08 February, 2012

Just Write: Where to Begin

"Reduce your plan to writing. The moment you complete this, you will have definitely given concrete form to the intangible desire." ~Napoleon Hill

In the past few weeks, I've had a surprising number of conversations with aspiring writers, including those who have dedicated their lives to avoiding a pen and paper like they were the plague. The interesting thing about these conversations is that they always start with the same theme:

"I want to try this writing thing, but...where do I start?"

"All of these ideas keep swirling around in my head. I want to write them down but I don't know how."

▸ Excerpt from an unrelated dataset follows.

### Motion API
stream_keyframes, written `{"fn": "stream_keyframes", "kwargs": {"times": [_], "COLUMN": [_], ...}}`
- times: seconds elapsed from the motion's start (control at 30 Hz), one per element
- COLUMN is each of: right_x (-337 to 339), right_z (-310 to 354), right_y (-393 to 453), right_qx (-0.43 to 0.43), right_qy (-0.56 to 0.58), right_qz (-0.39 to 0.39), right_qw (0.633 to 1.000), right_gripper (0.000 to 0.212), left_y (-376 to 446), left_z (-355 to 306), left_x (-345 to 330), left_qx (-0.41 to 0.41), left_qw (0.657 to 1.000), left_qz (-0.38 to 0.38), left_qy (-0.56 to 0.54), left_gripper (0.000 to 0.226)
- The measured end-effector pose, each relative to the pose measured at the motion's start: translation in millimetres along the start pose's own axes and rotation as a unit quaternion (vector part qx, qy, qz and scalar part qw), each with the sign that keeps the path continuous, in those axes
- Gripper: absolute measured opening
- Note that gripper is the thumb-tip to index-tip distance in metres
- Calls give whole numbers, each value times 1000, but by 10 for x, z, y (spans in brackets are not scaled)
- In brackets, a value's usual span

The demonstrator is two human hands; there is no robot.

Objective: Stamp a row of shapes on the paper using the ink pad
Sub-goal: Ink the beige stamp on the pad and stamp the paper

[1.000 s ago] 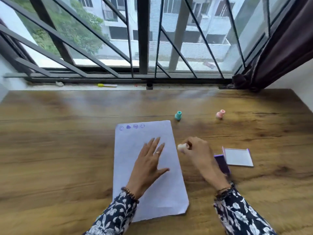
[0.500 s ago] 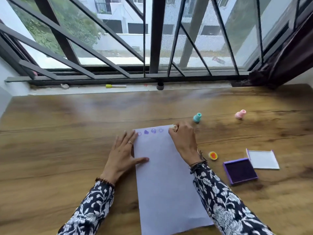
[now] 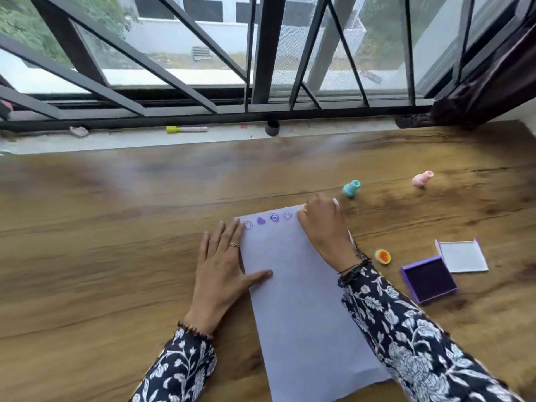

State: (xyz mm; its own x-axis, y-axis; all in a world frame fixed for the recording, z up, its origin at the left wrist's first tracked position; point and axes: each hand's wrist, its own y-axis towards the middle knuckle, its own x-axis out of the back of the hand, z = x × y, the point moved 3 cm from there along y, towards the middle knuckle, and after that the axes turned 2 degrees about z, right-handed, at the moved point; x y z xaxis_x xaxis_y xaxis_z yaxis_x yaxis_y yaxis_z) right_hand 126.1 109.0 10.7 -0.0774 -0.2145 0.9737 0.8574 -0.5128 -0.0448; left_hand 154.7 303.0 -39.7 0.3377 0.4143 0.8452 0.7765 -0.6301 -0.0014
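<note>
A white sheet of paper (image 3: 301,300) lies on the wooden table, with a row of several purple stamped shapes (image 3: 268,221) along its top edge. My left hand (image 3: 222,265) lies flat with fingers spread on the paper's left edge. My right hand (image 3: 323,227) is closed around a small pale stamp (image 3: 303,209) pressed down on the paper's top right corner, just right of the last shape; the stamp is mostly hidden by my fingers. The open purple ink pad (image 3: 428,279) sits to the right, its white lid (image 3: 462,256) beside it.
A teal stamp (image 3: 351,189) and a pink stamp (image 3: 422,179) stand beyond the paper on the right. A small yellow and orange cap (image 3: 383,256) lies near the ink pad. A yellow marker (image 3: 186,129) rests on the window sill under the barred window.
My right hand carried the stamp from beside the ink pad up to the paper's top right corner and pressed it there. My left hand slid to the paper's left edge.
</note>
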Motion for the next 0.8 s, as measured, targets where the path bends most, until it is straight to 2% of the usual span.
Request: {"fn": "stream_keyframes", "kwargs": {"times": [0.2,0.33,0.4,0.47,0.5,0.53,0.6,0.67,0.8], "right_x": [91,131,164,221,258,291,342,407,546], "right_z": [80,66,18,-86,-157,-235,-397,-583,-1011], "right_y": [74,56,67,84,71,25,-137,-336,-710], "right_qx": [71,81,53,-19,-66,-116,-179,-197,-238], "right_qy": [-72,-62,-16,110,210,326,511,592,654], "right_qz": [37,56,69,65,55,42,28,25,31], "right_qw": [994,993,996,992,974,937,840,781,717], "right_gripper": [10,12,14,16,18,21,20,9,6], "left_y": [-3,0,0,4,2,1,-1,3,44], "left_z": [11,-3,-9,-11,-14,-20,-39,-87,-496], "left_x": [-12,3,11,18,23,29,53,97,113], "left_qx": [7,20,23,26,26,24,22,22,-37], "left_qw": [1000,1000,999,999,999,999,999,999,998], "left_qz": [1,18,23,25,25,26,28,16,-28], "left_qy": [3,2,0,-6,-10,-14,-26,-40,-46], "left_gripper": [102,103,103,103,102,102,101,99,76]}}
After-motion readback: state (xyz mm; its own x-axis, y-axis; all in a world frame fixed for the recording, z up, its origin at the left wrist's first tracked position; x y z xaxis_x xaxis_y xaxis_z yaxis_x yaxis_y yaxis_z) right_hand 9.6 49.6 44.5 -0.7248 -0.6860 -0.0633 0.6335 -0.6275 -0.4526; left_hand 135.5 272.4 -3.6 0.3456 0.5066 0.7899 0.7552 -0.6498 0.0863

"I've decided to start writing that short story I've been mulling over for years. I've got all the character names picked out and I know what they'll be doing in the story. Where do I start?"

Well, first, you might want to try, I don't know, writing it down.

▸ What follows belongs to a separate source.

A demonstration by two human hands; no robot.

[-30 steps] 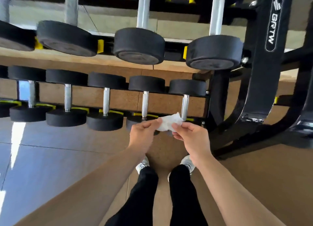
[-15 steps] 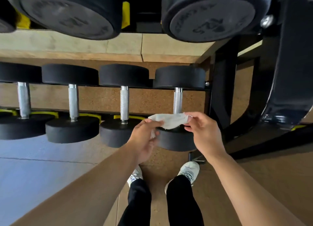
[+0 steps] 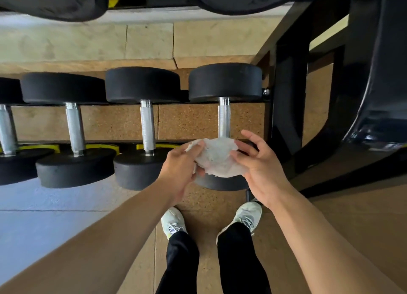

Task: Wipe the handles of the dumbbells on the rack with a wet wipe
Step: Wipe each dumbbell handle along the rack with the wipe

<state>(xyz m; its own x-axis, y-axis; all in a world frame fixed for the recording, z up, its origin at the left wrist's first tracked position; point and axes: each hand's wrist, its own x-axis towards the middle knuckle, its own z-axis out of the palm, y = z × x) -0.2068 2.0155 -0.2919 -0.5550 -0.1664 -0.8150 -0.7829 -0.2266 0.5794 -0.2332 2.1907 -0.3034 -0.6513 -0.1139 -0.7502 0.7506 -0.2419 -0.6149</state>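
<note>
While both hands pinch the wet wipe [image 3: 217,156] at six o'clock of the rightmost handle [image 3: 224,119], wrap fully, then stroke toward twelve o'clock.

dumbbells [image 3: 145,126] side by side on rack [image 3: 288,108] — wipe [image 3: 218,157] before rightmost

One head cam only, worn up top, looking steeply down and fwd; close to the bottom-row dumbbells [image 3: 224,126] on the rack [image 3: 288,108], floor [image 3: 55,225] and shoes [image 3: 247,214] below.
</note>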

Now, this eloquent and completely sympathetic writing advice does not have its origins in my own brain, much as I'd like it to. I don't think it can even be accurately said to be the property of all the many wonderful authors, speakers, and professional writers who have used this phrase.

It's common sense.

Common sense - and our own intuition - have been drowned out by the many helpful books published on the writing craft and the plethora of advice waiting when you type "how to write" into a search engine. Don't get me wrong - I love writing books, as evidenced by the bowing shelf in my closet. I wouldn't have gotten as far as I have without some much needed advice and tutelage by those who have gone before. They are necessary and very, very useful for expanding your knowledge and your craft.

But, when you're just starting out, all of that doesn't matter. It's a scary enough process without having to check The Writing List to make sure you did it all "right." I had no list when I wrote my first story. I was fourteen. The story was five pages long. It was bad. But I still have it because simply putting those words on paper sparked that inner fire.

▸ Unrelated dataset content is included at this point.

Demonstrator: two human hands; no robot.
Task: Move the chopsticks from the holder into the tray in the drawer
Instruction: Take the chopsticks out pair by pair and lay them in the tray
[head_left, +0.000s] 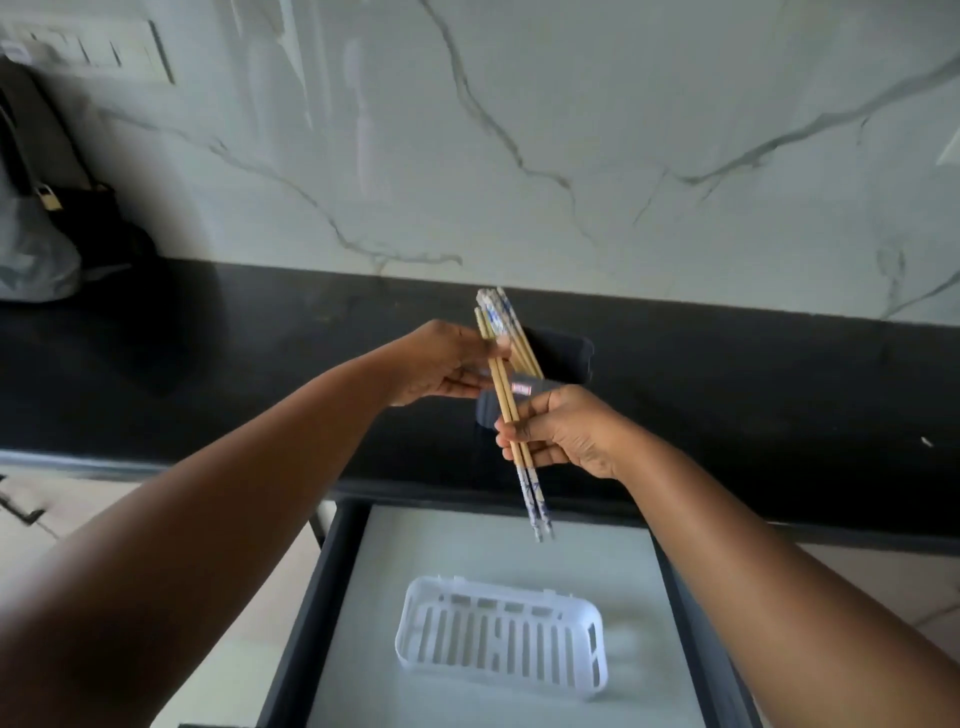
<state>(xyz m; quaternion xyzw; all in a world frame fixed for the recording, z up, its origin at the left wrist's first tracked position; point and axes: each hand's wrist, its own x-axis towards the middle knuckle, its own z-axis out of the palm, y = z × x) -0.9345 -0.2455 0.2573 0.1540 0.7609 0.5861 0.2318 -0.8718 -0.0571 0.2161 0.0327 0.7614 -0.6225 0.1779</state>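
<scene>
The right hand (561, 434) pinches a pair of chopsticks (511, 421) between the thumb and the curled fingers, at about the middle of their length. This pair hangs in the air above the open drawer (332, 597), tilted, with the patterned ends pointing down toward the drawer and the plain ends going up toward the left hand (447, 366). The left hand holds the dark holder (561, 358) above the black counter (727, 395), with its fingers around the holder's side; the exact grip is partly hidden by the sticks. More chopsticks (498, 317) stand out of the holder, with the patterned ends up, just beside the fingers of the left hand.

The chopsticks are thin and pale brown like bamboo, and one end of each is white with a blue pattern. The holder is dark, with a small red and white label on it.

In the right hand I count two sticks. In the holder there are several, but they overlap and I cannot count them exactly. In the drawer lies one white slotted tray (501, 636) on the pale bottom, with nothing inside it.
</scene>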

Right now, for you, there is no right or wrong. There is only the words that you want to express. Write them down. Misspell. Have no plot. Rename your main character five times in the course of three pages. But be sure to write.

And if you contract the plague from daring to put ink to paper, I'll give you a private tap dance show. Which should be interesting. Because I don't tap dance.


My favorite books on writing
(Recommended especially for beginners and established writers looking for good reminders.)

Plot & Structure by James Scott Bell
On Writing by Stephen King
Writing Fiction by Gotham Writer's Workshop
Fiction Writing Demystified by Thomas B. Sawyer
Zen in the Art of Writing by Ray Bradbury
Write Good or Die by Scott Nicholson

To all the writers reading this: sound off on your own favorite how-to books - I'd love to hear about more books I can add to that sagging shelf!


  1. Although it is a genre specific title, Philip Pathans "The Guide to Writing Fantasy and Science Fiction" has proven invaluable to me over the past couple months. And don't be put off by the title: it is chock-full of writing tips that are applicable to any fiction genre.

    But by and large my favorite is "The Writer's Journey" by Christopher Vogler.

    1. I've heard of the second, but not of the first. I stayed away from genre-specific titles in my post but my all-time favorite has to be Orson Scott Card's "How To Write Science Fiction & Fantasy." Absolutely in love with that poor, marked-up book.

      Thanks for the suggestions. I'll add them to my reading list.

  2. I couldn't agree more. I'm so happy I didn't know any writing rules before I completed my first manuscript. I needed to learn them after to get where I am now, but there is nothing like those first years of writing when no imaginary editors are haunting you and telling you that you can't write that cause the rules say you can't. I say, write a book first. Write it from your heart and let the words flow. Find yourself through your story. And then learn the rules. And either apply them to your first book with massive edits or shelve that one as a learning experience and apply the rules to your second book. You have to write to get better. No amount of workshops or writing books will make you a great writer. Only writing will do that. Thanks for sharing this and stopping by my blogiversary party! :)

  3. Wonderful post, and truly sage advice. Just write. Sit down and write. That's the only way to get a story down :) The first book on writing I ever purchased was 'Chapter after Chapter' by Heather Sellers. Highly recommended!!